For the study, Hurt and colleagues collected swabs from the windpipes and posterior openings of 301 Adélie penguins, and blood from 270 of those penguins, from two locations on the Antarctic Peninsula: Admiralty Bay and Rada Covadonga. The samples were collected during January and February 2013.

Using a laboratory technique called real-time reverse transcription-PCR, the researchers found avian influenza virus (AIV) genetic material in eight (2.7%) samples, six from adult penguins and two from chicks. Seven of the samples were from Rada Covadonga. The researchers were able to culture four of these viruses, demonstrating that live infectious virus was present. On further analysis of the samples, the researchers found all viruses were H11N2 influenza viruses that were highly similar to each other.

But when the researchers compared the full genome sequences of four of the collected viruses to all available animal and human influenza virus sequences in public databases, "we found that this virus was unlike anything else detected in the world," says Hurt. "When we drew phylogenetic trees to show the evolutionary relationships of the virus, all of the genes were highly distinct from contemporary AIVs circulating in other continents in either the Northern or Southern Hemisphere."
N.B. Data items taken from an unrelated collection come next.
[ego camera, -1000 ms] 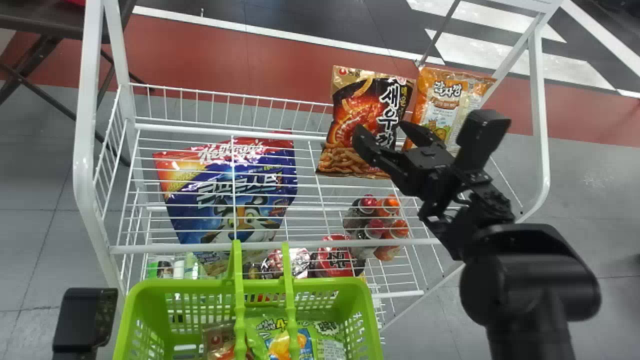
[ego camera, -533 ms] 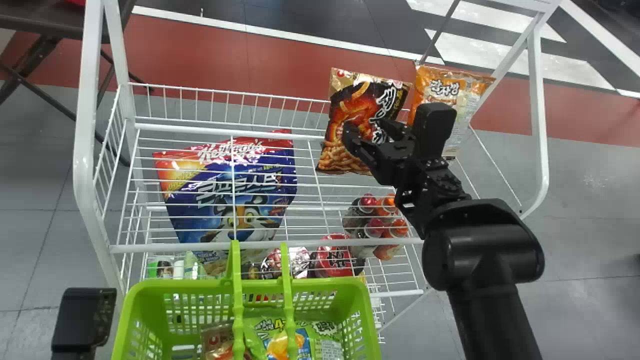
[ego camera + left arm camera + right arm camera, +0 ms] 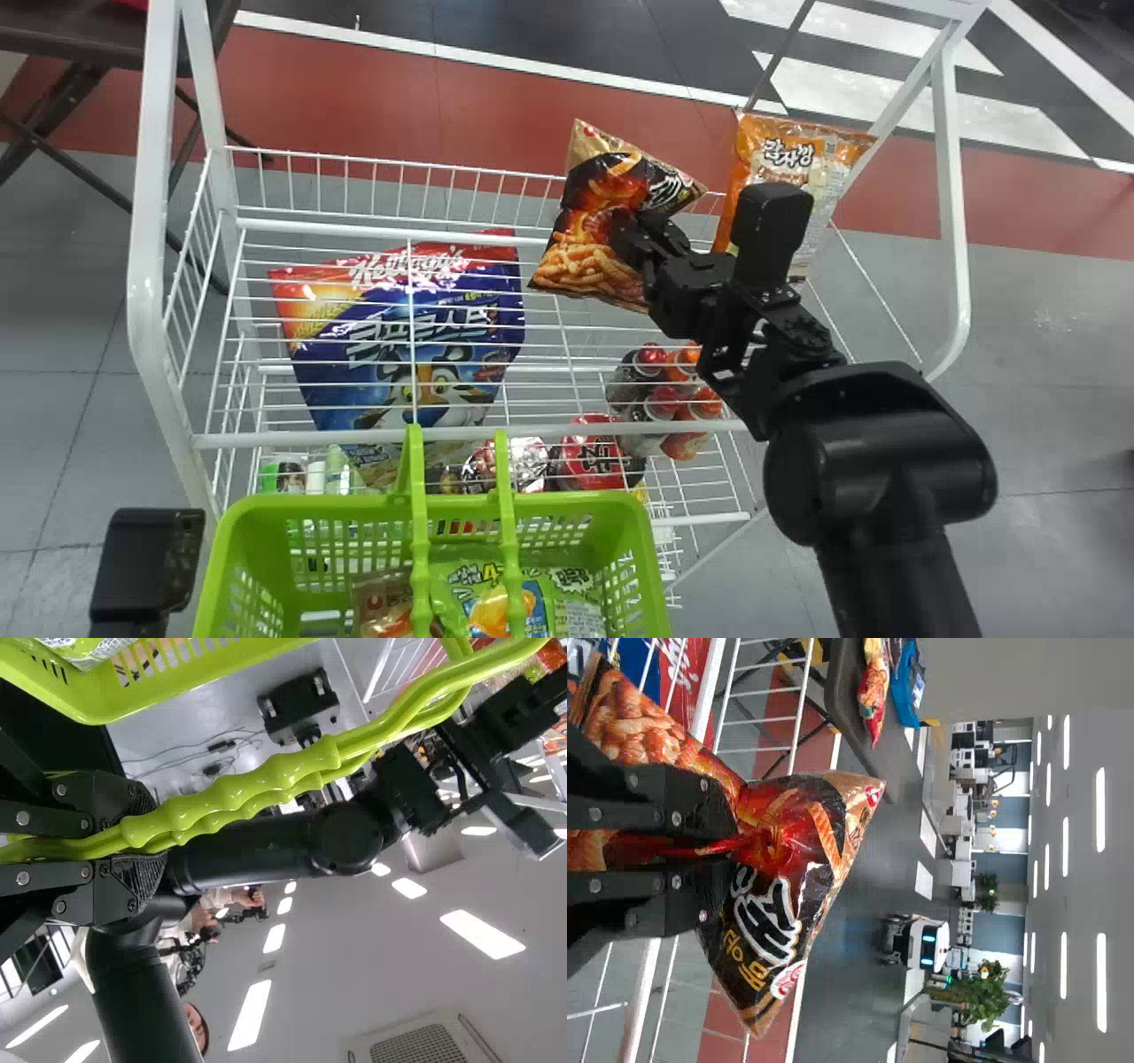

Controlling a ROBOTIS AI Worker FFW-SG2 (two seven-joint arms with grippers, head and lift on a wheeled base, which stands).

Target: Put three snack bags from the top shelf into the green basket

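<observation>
On the right part of the top shelf, my right gripper [image 3: 640, 241] grips a black and red snack bag [image 3: 589, 264] by its middle. In the right wrist view the fingers of the right gripper [image 3: 713, 849] pinch the bag [image 3: 824, 837], which is creased between them. An orange snack bag [image 3: 780, 164] stands just right of it. The green basket [image 3: 654, 540] is at the front, with a green snack bag [image 3: 576, 589] and a brown one [image 3: 379, 602] inside. In the left wrist view my left gripper [image 3: 115, 846] is closed around the basket's green handles [image 3: 292, 771].
A large blue and red cereal bag [image 3: 399, 346] lies on the shelf's left half. White frame posts [image 3: 151, 266] rise at both sides of the rack. Bottles [image 3: 660, 403] and red-lidded cups [image 3: 598, 456] stand on a lower level.
My right gripper moved left to the black and red bag and shut on it. The bag has crumpled, tilted and shifted slightly left. The basket has barely moved.
</observation>
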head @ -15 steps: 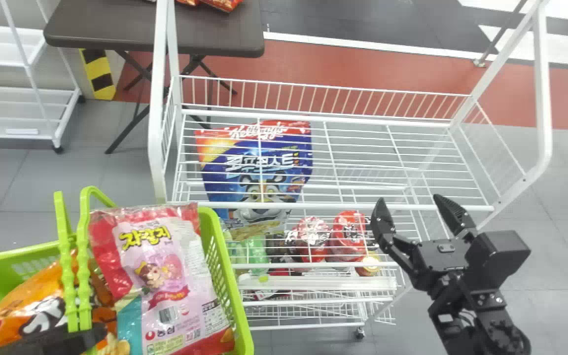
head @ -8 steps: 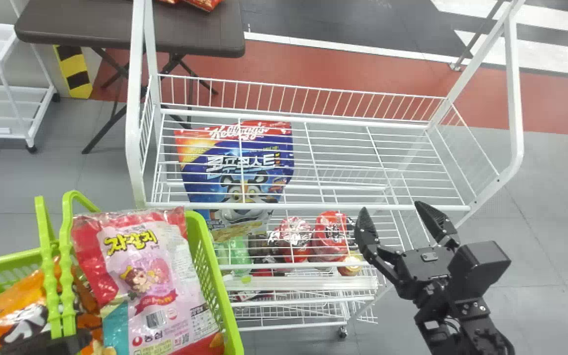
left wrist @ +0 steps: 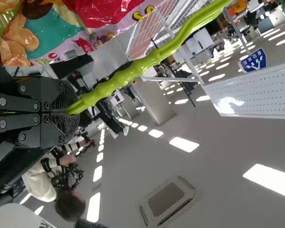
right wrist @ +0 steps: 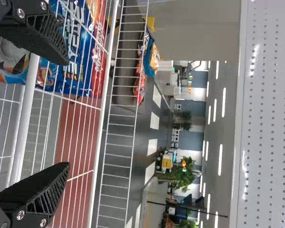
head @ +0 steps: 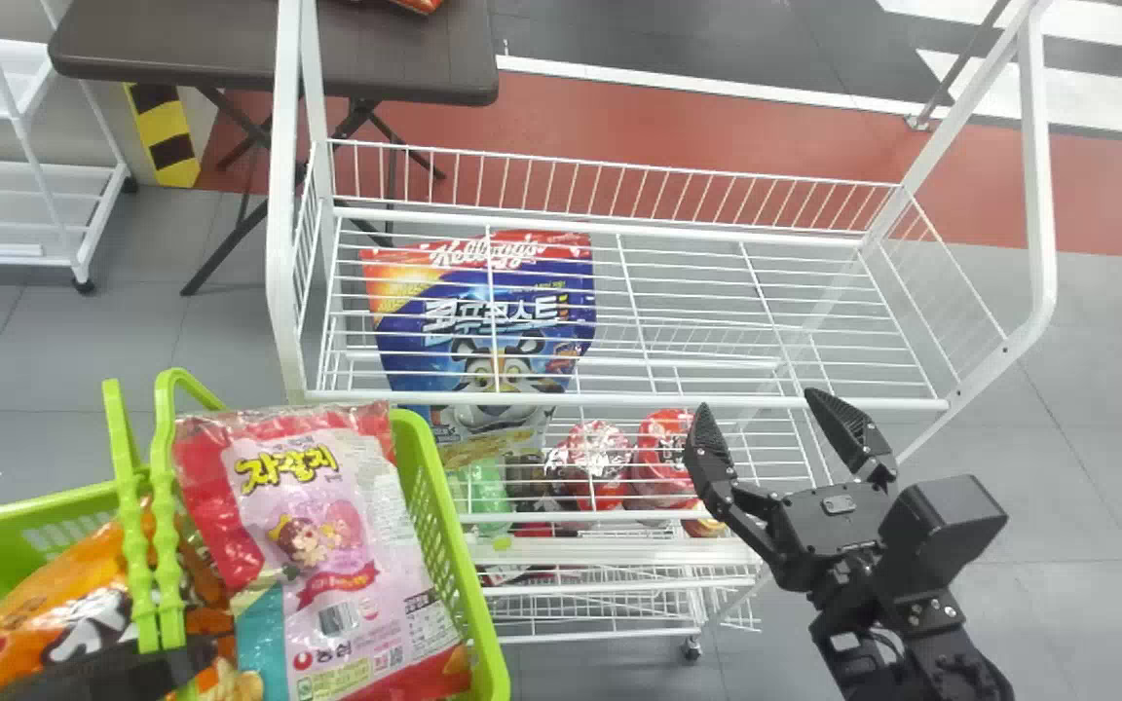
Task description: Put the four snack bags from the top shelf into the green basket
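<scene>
My left gripper (head: 196,657) is at the lower left, at the green basket's handle (head: 164,516). In the left wrist view my left gripper (left wrist: 69,110) is shut on that handle (left wrist: 156,54). The green basket (head: 444,545) holds a pink snack bag (head: 327,555) lying on top and an orange snack bag (head: 64,604) beside it. My right gripper (head: 775,433) stands open at the front right of the rack's top shelf (head: 717,292), with nothing between its fingers. In the right wrist view my right gripper (right wrist: 64,116) is spread before the shelf wires.
A blue cereal bag (head: 493,341) is seen through the top shelf's wires, at the left. Red packages (head: 595,462) and a green item (head: 488,497) stand on a lower shelf. Behind are a dark table (head: 279,49) and a second white rack (head: 25,204).
The head view has shifted slightly, first one way and then partly back. Against the rack, my right gripper has moved a little to the left. The basket and its bags keep their arrangement.
</scene>
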Controlling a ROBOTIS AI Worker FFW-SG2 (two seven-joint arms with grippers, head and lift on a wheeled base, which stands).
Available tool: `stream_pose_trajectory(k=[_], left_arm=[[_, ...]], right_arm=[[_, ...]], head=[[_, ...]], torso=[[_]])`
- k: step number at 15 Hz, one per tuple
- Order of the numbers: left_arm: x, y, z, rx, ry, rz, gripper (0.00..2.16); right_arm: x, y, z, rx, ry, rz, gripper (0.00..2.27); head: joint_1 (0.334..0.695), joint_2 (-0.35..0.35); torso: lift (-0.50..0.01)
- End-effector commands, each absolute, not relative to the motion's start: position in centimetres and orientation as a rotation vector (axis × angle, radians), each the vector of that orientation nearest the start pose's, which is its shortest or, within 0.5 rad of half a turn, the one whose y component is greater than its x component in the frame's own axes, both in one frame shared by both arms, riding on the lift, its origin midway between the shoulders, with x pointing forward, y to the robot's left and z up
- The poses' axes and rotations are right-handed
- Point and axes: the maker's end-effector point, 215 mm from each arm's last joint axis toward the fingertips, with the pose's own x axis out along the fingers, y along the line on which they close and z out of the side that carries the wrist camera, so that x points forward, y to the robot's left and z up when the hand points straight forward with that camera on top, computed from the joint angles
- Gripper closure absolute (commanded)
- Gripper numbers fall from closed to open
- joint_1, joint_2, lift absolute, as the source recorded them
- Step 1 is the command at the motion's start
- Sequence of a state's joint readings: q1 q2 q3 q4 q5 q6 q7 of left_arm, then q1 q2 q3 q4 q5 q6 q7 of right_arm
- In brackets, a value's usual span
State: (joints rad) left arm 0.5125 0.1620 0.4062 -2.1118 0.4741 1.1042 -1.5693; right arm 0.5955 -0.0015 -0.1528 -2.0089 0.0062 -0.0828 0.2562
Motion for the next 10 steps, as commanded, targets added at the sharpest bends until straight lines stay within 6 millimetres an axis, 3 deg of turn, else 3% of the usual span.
stream_pose_trajectory(k=[1,10], left_arm=[[23.0,16.3,-32.8,-0.948,0.555,-1.287,2.15],[22.6,16.3,-32.7,-0.950,0.559,-1.288,2.15]], right_arm=[[40.2,-24.8,-37.3,-0.071,0.081,0.140,0.08],[39.0,-23.2,-37.0,-0.059,0.085,0.166,0.09]], head=[[0.695,-0.174],[0.695,-0.132]], torso=[[-0.004],[-0.004]])
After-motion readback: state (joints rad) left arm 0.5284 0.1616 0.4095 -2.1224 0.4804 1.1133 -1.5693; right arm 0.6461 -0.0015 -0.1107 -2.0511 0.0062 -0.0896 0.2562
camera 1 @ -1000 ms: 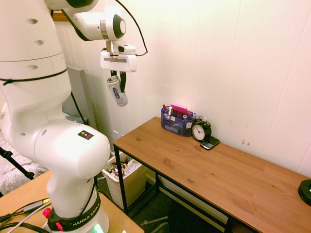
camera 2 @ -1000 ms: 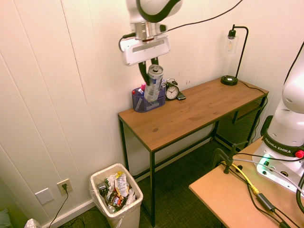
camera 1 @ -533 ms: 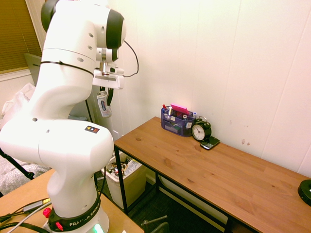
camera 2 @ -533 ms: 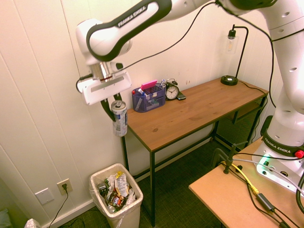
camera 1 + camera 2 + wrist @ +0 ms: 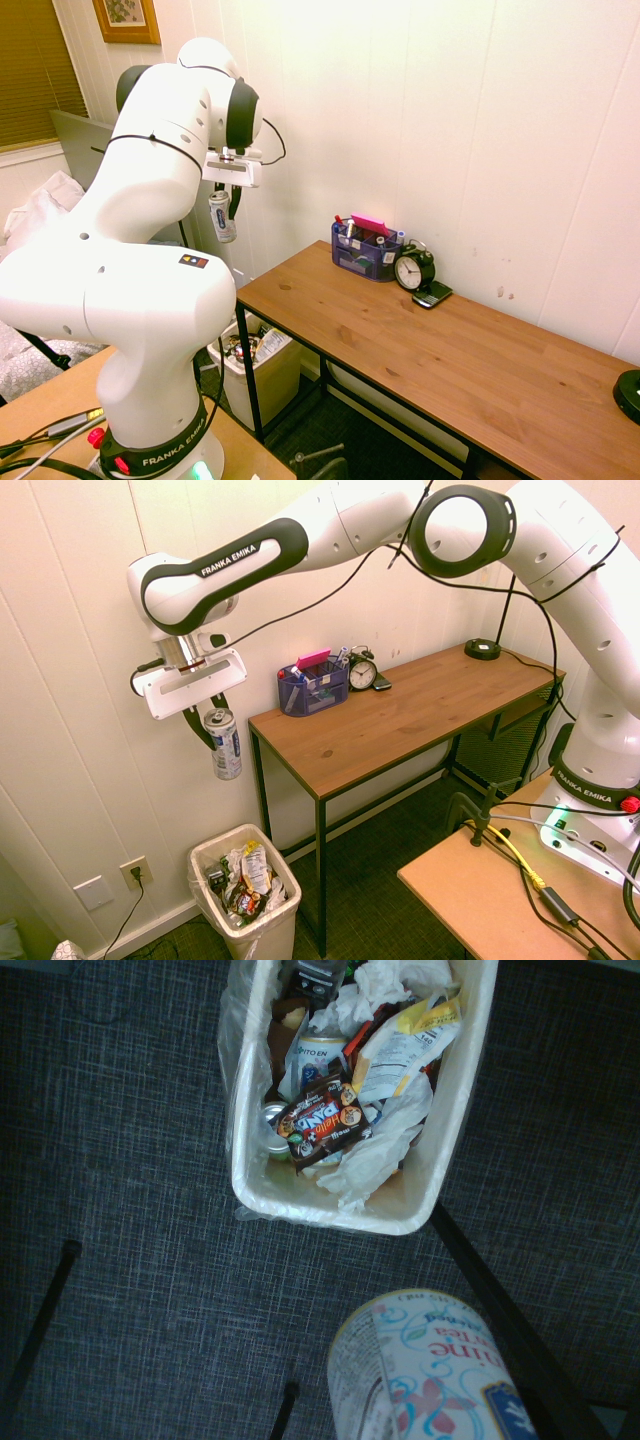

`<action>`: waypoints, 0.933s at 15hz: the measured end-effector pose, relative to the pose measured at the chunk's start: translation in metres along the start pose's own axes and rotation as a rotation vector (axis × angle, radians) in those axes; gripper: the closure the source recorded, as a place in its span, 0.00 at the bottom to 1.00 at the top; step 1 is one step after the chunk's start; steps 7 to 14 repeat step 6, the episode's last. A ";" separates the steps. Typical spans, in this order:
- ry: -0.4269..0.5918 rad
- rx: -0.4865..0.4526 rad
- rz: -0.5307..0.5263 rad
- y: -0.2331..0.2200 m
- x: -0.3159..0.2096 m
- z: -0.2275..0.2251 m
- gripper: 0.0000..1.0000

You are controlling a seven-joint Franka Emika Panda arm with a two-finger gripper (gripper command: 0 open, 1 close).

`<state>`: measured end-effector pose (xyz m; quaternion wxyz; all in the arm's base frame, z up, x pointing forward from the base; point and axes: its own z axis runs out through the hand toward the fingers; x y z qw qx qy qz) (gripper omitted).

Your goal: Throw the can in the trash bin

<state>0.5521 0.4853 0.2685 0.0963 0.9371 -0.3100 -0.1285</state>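
While clamped on the can [image 5: 223,744] at left of frame, pincer [image 5: 207,723] hung off the worktop's [image 5: 400,715] end, high above the trash bin [image 5: 208,898] at lower left. Carry step, seemingly; called next for centring over the bin, then release.

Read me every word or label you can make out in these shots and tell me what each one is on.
"FRANKA EMIKA": white arm, on its black band, and on its base collar.
"DINO", roughly: dark snack wrapper in the trash bin; blurry.
Print on the can held by the gripper: too blurred to read.
Clock numerals: too small.
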 end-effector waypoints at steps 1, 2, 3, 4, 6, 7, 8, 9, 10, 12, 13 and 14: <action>-0.007 -0.003 0.002 -0.005 0.005 0.003 0.00; -0.014 -0.005 0.003 -0.011 0.011 0.006 0.00; -0.019 -0.004 0.002 -0.015 0.015 0.008 0.00; -0.021 0.000 -0.001 -0.018 0.019 0.008 0.00; -0.016 0.017 -0.011 -0.019 0.025 0.002 0.00; -0.016 0.017 -0.011 -0.019 0.025 0.002 0.00; -0.016 0.017 -0.011 -0.019 0.025 0.002 0.00; -0.016 0.017 -0.011 -0.019 0.025 0.002 0.00; -0.016 0.017 -0.011 -0.019 0.025 0.002 0.00; -0.016 0.017 -0.011 -0.019 0.025 0.002 0.00; -0.016 0.017 -0.011 -0.019 0.025 0.002 0.00; -0.016 0.017 -0.011 -0.019 0.025 0.002 0.00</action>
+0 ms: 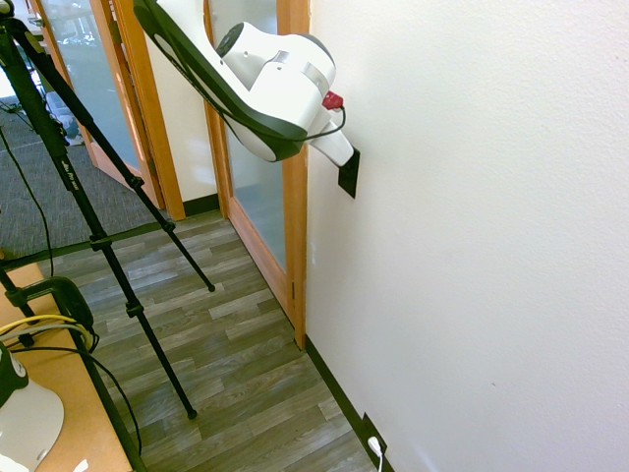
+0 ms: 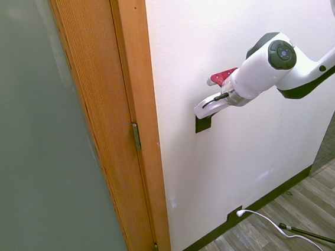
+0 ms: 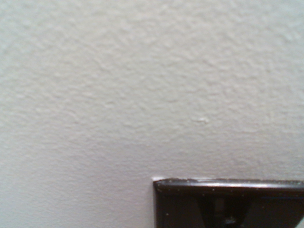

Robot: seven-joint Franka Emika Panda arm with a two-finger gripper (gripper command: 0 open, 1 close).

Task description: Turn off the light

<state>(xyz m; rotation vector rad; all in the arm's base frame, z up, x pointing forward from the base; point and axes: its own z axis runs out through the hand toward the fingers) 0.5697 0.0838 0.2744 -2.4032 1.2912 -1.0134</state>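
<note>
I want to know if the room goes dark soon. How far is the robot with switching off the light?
Done: the arm has reached the wall, and its hand sits right at the black switch plate beside the wooden door frame. In hand: working the switch, though the hand hides the contact, and the wrist view shows only the plate's edge. Left: no lamp is in view, so I cannot tell whether the light is off yet.

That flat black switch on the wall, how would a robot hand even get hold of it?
Probably not by gripping: the switch plate lies flat against the white wall with no visible edge to pinch. Better to press its face, coming straight at the wall from the room side, as the gripper is placed now.
</note>
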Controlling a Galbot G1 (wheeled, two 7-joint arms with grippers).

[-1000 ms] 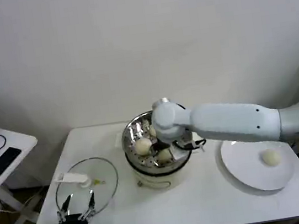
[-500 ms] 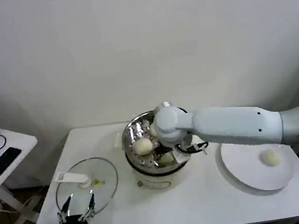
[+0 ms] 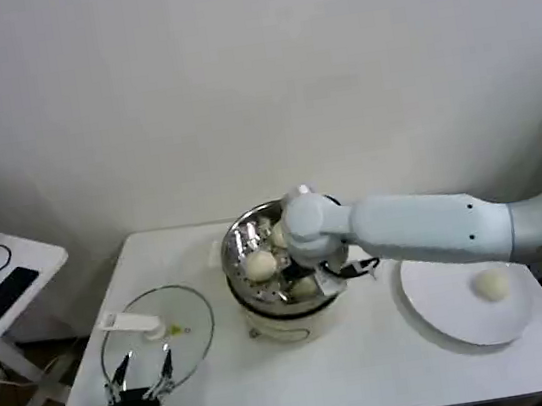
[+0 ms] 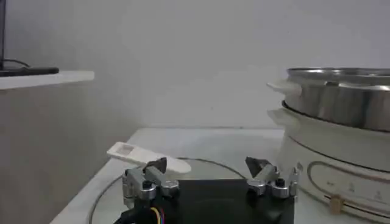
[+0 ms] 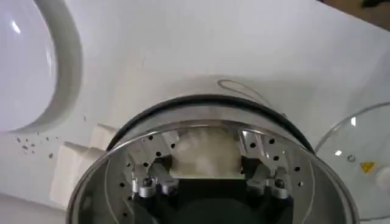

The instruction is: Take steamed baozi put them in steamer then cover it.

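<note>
left gripper (image 3: 142, 375): I see it parked at the near table edge, fingers spread, holding nothing; sits at the lid's near rim.
lid (image 3: 158, 330): flat on the table (image 3: 374, 360), left of the steamer, white knob (image 4: 146, 159) just past my left fingers in the left wrist view.
right gripper (image 5: 207, 176): down inside the steamer, fingers on either side of a bun; whether they pinch it or have let go, I can't tell.
bun in gripper (image 5: 206, 152): between the fingers, resting low on the holed floor.
steamer (image 3: 240, 233): mid table on its white pot; other buns (image 3: 259, 264) already inside, beside the right wrist.
last bun (image 3: 490, 283): alone on the plate (image 3: 438, 316), well right of the steamer, round so no long axis.
key relation: that bun lies right of the right gripper, far from the left; right arm is nearer, I judge it goes next.
after that: lid is left arm's job, still off.
</note>
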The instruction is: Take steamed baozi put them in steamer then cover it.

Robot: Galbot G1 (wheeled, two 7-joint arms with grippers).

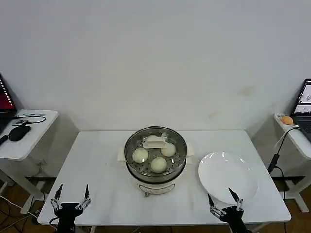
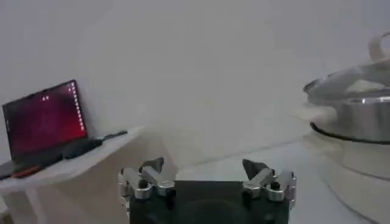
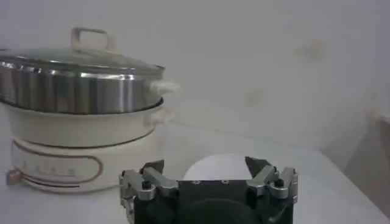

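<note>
table (image 1: 102, 194): white, carries all the rest; both arms wait at its near edge.
steamer (image 1: 155, 171): middle of the table, steel pot on a white base. looks heavy and stiff, with slick metal walls; the small side handles are the place to hold it, and it likely need not move.
plate (image 1: 228, 175): just right of the steamer, bare; glazed, so probably slippery.
cover (image 3: 79, 58): seated on the pot, closed. glass, so fragile and fairly weighty; take it by the cream bar handle at its centre, never the rim.
baozi (image 1: 140, 155): three seen through the glass on the tray. soft and light, they dent easily; hold gently across the sides.
left gripper (image 1: 71, 197): near left corner, fingers spread wide, nothing held.
right gripper (image 1: 224, 202): near edge by the plate, fingers spread, nothing held.
</note>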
Four of the gene segments were most closely related to North American avian lineage viruses from the 1960s to 1980s. Two genes showed a distant relationship to a large number of South American AIVs from Chile, Argentina and Brazil. Using a molecular clock to incorporate the evolutionary rate of each AIV gene segment, the researchers estimated that the virus has been evolving for the past 49 to 80 years without anyone knowing about it. Whether this evolution has occurred exclusively in Antarctica is currently unknown, Hurt says.

Additional experiments found that 16% of penguins (43 of 270) had influenza A antibodies in their blood, and that the newly identified virus is likely to be exclusive to birds, as it did not readily infect a group of ferrets used as a test to see if the virus could infect mammals.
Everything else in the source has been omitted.